## INSTRUCTIONS TO FOLLOW:
Would you return the material below exactly, with no line left out?

## THE DATA:

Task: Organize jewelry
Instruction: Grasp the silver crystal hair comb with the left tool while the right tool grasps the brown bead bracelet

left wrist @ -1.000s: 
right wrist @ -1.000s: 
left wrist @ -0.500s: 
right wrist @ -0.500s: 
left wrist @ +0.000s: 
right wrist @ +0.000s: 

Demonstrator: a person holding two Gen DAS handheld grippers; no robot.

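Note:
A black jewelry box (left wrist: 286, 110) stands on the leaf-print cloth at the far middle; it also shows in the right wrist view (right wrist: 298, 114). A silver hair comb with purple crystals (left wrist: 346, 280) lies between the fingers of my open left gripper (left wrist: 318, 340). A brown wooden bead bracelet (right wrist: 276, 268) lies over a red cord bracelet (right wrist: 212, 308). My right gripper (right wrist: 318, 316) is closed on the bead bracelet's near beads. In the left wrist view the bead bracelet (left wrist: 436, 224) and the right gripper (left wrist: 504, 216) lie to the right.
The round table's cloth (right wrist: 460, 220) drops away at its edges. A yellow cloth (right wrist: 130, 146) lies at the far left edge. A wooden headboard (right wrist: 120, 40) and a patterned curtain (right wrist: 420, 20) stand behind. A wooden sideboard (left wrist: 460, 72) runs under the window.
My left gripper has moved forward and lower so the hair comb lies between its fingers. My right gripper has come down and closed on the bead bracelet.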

## ANSWER SECTION:
Task: Organize jewelry
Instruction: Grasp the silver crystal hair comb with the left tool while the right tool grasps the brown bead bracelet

left wrist @ -1.000s: 
right wrist @ -1.000s: 
left wrist @ -0.500s: 
right wrist @ -0.500s: 
left wrist @ +0.000s: 
right wrist @ +0.000s: 

Demonstrator: a person holding two Gen DAS handheld grippers; no robot.

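Note:
A black jewelry box (left wrist: 286, 110) stands on the leaf-print cloth at the far middle; it also shows in the right wrist view (right wrist: 298, 114). A silver hair comb with purple crystals (left wrist: 346, 280) lies between the fingers of my open left gripper (left wrist: 318, 340). A brown wooden bead bracelet (right wrist: 276, 268) lies over a red cord bracelet (right wrist: 212, 308). My right gripper (right wrist: 318, 316) is closed on the bead bracelet's near beads. In the left wrist view the bead bracelet (left wrist: 436, 224) and the right gripper (left wrist: 504, 216) lie to the right.
The round table's cloth (right wrist: 460, 220) drops away at its edges. A yellow cloth (right wrist: 130, 146) lies at the far left edge. A wooden headboard (right wrist: 120, 40) and a patterned curtain (right wrist: 420, 20) stand behind. A wooden sideboard (left wrist: 460, 72) runs under the window.
My left gripper has moved forward and lower so the hair comb lies between its fingers. My right gripper has come down and closed on the bead bracelet.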

Besides this answer, the exercise requires nothing else.